**What you need to do:** Where a line below contains "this", count it. Reply with the total only.

**Records to process:**
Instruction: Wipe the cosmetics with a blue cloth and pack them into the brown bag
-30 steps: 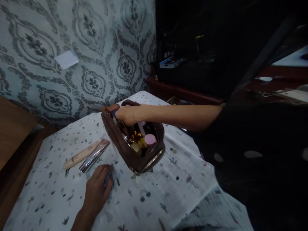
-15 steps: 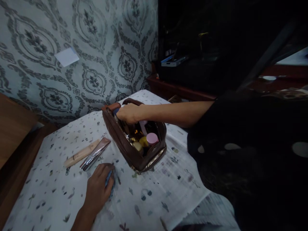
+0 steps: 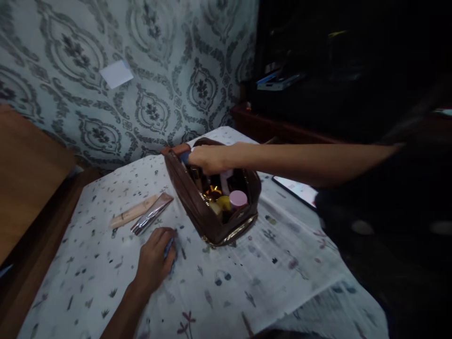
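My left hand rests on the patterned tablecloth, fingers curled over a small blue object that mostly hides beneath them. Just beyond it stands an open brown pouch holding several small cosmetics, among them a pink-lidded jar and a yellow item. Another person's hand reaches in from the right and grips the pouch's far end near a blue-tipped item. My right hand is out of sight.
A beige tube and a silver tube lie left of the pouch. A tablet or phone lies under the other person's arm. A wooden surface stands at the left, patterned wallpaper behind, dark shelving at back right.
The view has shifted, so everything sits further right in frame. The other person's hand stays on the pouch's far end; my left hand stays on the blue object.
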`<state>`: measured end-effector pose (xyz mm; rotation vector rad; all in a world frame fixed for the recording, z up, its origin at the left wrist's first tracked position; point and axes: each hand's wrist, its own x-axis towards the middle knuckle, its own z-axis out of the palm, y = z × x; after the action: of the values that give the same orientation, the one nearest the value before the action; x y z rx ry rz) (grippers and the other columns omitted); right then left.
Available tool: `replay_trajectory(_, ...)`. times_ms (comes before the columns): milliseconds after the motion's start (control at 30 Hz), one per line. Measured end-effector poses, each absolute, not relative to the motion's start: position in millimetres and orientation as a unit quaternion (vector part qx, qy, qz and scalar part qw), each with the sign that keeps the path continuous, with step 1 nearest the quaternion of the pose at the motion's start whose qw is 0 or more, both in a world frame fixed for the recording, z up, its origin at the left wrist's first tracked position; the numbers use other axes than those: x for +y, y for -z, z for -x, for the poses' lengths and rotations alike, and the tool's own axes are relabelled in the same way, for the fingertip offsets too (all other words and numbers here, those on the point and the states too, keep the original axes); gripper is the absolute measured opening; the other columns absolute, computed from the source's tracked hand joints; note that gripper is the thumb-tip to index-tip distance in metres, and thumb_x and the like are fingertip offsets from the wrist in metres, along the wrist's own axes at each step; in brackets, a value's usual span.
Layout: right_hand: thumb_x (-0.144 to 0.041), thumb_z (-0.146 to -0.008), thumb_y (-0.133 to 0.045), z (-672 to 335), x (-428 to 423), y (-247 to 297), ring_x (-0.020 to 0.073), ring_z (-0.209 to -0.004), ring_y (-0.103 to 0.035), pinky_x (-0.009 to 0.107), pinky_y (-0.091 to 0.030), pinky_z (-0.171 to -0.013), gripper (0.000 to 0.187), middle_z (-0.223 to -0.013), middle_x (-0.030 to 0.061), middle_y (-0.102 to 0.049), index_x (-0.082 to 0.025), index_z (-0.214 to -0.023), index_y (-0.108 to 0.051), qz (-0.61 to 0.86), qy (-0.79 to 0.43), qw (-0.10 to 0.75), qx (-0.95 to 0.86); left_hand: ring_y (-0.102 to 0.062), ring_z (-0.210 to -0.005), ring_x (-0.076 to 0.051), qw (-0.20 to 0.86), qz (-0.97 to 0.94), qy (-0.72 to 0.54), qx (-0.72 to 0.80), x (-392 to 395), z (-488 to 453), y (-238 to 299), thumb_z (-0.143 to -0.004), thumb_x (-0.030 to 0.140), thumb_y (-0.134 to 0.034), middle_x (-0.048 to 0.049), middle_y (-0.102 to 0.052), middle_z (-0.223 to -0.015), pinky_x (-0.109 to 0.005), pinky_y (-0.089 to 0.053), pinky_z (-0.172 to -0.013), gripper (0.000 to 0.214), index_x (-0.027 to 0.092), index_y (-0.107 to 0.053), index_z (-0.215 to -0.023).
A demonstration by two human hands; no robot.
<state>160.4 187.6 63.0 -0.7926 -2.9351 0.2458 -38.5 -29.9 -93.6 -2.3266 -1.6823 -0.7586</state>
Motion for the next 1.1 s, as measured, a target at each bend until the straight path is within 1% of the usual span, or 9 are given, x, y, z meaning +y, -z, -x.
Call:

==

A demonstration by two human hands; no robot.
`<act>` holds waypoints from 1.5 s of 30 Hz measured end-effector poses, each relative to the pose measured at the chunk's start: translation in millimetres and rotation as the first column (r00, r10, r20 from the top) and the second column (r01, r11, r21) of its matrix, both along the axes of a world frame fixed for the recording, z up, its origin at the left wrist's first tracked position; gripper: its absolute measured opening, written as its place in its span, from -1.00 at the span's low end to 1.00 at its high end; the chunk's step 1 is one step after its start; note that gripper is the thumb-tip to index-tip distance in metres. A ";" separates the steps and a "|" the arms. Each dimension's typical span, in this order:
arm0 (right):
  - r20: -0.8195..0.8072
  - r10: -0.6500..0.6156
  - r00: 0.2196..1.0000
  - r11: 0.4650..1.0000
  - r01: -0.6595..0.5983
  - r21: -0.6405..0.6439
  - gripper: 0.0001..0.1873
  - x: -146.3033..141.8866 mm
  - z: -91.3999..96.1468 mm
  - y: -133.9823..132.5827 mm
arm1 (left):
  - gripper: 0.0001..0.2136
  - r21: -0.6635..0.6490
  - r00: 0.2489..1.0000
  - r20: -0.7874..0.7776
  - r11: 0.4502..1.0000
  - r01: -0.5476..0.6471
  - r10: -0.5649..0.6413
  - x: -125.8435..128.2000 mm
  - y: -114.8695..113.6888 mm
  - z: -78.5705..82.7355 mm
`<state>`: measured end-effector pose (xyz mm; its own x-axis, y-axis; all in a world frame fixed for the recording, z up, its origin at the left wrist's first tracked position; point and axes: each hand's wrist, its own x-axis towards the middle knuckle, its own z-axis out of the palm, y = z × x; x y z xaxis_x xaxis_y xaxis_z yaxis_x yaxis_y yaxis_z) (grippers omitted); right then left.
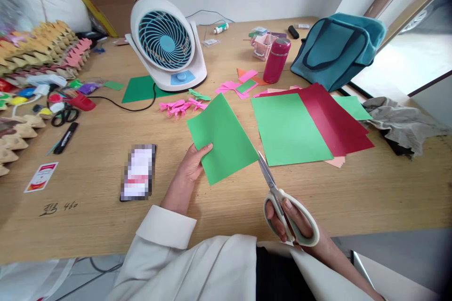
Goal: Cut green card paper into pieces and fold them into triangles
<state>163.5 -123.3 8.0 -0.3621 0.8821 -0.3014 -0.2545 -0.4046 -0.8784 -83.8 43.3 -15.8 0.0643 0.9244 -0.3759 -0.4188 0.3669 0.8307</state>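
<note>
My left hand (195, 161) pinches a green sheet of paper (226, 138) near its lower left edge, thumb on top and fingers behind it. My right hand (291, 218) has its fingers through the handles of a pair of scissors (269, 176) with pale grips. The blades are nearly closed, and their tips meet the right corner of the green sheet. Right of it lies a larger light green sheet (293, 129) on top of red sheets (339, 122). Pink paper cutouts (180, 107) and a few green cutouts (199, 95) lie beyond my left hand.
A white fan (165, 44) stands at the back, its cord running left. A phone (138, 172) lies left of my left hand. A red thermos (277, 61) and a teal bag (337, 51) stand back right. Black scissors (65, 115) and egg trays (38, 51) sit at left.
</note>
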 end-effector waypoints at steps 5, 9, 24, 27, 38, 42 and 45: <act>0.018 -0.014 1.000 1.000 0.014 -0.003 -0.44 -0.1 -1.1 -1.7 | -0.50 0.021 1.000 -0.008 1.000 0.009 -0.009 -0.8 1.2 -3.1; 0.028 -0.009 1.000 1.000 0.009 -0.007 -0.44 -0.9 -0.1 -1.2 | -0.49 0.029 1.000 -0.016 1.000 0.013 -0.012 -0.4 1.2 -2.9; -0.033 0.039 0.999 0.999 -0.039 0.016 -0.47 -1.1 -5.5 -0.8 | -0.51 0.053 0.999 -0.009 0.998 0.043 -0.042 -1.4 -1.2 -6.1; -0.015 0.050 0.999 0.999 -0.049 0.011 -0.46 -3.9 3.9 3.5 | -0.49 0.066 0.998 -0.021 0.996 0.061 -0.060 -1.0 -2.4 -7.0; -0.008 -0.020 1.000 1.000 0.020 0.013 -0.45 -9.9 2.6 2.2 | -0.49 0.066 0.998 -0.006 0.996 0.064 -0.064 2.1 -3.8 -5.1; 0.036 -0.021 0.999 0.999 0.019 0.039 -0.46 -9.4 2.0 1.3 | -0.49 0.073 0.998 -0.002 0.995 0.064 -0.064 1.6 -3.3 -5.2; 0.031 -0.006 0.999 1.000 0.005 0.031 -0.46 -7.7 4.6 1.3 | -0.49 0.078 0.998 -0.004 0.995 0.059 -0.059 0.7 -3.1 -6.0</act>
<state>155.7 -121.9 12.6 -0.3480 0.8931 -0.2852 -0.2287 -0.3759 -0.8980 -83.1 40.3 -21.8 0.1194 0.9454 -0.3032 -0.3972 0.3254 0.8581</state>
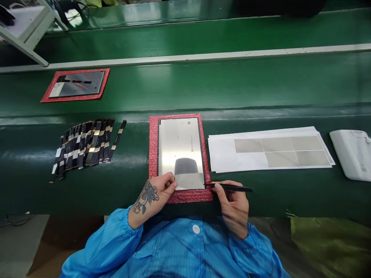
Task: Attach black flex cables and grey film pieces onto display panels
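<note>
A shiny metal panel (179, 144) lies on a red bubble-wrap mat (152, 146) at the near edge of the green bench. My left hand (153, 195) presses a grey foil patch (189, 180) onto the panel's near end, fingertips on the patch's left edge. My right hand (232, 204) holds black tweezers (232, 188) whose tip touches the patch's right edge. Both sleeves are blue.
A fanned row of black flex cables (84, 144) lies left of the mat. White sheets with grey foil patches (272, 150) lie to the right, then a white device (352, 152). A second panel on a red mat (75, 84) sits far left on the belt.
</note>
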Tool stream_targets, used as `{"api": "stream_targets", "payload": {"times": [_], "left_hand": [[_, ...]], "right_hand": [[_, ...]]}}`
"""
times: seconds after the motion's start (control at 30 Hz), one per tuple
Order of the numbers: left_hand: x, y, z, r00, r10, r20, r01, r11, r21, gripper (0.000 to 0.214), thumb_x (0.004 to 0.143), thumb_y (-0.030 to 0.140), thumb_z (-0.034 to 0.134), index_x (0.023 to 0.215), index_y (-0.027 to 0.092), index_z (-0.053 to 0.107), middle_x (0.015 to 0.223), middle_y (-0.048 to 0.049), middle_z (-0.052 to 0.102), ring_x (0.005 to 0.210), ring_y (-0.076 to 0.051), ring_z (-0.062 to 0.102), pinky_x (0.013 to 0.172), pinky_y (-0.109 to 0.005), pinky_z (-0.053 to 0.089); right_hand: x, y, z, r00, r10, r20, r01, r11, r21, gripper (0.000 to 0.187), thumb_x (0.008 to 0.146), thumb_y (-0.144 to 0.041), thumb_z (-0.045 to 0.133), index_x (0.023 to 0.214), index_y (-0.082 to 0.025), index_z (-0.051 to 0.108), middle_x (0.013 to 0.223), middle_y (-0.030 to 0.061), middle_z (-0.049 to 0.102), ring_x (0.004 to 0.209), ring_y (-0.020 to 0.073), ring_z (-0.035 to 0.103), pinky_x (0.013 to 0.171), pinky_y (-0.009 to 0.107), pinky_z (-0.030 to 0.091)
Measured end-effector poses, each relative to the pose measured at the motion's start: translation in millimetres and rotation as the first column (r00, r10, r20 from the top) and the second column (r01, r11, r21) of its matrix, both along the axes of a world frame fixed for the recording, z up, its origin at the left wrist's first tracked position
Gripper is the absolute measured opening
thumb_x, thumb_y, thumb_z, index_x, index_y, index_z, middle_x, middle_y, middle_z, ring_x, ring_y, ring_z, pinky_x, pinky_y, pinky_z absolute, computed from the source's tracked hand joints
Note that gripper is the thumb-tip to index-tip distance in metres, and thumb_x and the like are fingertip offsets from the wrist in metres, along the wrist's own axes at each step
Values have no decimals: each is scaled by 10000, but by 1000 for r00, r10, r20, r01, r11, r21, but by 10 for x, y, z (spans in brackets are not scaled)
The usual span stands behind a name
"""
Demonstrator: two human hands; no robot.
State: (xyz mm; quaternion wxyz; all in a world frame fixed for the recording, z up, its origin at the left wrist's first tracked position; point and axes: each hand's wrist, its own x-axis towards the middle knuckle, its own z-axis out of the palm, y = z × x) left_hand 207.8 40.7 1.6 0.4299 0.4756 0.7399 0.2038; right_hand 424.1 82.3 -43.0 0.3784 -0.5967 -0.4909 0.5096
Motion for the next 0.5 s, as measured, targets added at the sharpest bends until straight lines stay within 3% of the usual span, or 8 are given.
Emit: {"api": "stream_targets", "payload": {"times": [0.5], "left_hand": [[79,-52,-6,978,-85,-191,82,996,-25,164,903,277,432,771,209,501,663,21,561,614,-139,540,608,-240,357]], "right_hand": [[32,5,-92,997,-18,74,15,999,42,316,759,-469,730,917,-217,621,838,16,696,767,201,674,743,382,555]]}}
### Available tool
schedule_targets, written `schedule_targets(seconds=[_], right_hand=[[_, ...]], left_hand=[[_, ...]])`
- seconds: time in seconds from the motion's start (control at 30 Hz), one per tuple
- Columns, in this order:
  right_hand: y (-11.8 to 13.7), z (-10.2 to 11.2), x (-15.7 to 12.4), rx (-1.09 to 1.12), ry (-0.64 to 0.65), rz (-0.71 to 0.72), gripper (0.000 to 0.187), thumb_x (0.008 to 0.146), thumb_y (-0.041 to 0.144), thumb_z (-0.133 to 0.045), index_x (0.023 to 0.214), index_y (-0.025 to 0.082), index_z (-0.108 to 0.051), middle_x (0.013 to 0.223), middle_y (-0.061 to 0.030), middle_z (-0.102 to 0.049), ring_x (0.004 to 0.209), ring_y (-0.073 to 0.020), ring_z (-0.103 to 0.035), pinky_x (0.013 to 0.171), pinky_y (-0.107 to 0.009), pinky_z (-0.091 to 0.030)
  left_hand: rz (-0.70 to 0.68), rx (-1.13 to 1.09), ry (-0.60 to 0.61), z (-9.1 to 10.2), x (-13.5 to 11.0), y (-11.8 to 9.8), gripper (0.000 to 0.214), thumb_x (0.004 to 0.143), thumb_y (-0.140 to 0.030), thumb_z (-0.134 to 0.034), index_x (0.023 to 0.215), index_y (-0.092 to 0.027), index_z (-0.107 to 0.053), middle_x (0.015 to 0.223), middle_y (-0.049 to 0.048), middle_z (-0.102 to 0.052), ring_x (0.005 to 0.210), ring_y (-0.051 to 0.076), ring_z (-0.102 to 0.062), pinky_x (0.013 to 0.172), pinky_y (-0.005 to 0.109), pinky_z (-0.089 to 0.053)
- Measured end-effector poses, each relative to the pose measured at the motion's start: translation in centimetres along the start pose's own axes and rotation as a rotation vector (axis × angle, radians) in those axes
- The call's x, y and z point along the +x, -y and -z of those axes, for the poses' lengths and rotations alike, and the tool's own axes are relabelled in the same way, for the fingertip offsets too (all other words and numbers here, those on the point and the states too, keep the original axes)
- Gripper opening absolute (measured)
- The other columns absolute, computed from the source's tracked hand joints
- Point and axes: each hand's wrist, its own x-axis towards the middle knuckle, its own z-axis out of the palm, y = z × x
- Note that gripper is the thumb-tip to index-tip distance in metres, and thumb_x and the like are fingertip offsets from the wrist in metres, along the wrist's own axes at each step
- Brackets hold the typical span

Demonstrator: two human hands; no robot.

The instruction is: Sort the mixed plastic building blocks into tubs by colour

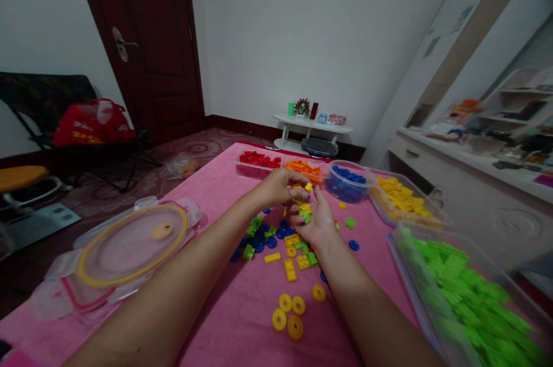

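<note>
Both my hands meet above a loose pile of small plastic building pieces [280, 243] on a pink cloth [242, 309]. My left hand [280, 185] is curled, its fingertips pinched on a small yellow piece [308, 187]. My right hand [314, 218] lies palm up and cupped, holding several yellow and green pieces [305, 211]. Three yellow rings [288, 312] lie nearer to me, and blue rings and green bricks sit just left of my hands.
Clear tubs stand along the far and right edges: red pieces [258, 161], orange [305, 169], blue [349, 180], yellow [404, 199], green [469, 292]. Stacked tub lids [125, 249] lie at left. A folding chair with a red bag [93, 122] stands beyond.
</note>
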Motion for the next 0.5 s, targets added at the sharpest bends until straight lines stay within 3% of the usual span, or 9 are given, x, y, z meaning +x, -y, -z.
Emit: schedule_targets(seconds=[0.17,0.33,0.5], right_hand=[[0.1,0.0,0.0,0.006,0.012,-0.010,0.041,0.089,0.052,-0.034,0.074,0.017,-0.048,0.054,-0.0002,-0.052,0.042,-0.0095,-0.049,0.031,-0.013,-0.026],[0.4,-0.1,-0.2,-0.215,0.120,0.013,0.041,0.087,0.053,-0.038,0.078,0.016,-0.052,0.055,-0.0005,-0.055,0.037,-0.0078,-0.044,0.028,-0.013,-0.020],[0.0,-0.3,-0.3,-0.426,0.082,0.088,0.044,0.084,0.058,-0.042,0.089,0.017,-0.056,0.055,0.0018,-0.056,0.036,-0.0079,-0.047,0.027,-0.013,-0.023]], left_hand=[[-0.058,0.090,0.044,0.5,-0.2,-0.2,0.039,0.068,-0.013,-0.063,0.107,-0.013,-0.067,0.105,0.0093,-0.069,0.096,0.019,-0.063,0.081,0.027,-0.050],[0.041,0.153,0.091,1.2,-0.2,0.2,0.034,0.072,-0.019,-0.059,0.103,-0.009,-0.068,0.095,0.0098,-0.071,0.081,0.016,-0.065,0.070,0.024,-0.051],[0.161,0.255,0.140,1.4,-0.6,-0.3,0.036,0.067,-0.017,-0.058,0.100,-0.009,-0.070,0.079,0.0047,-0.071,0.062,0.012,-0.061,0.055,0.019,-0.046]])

**Solution:** 2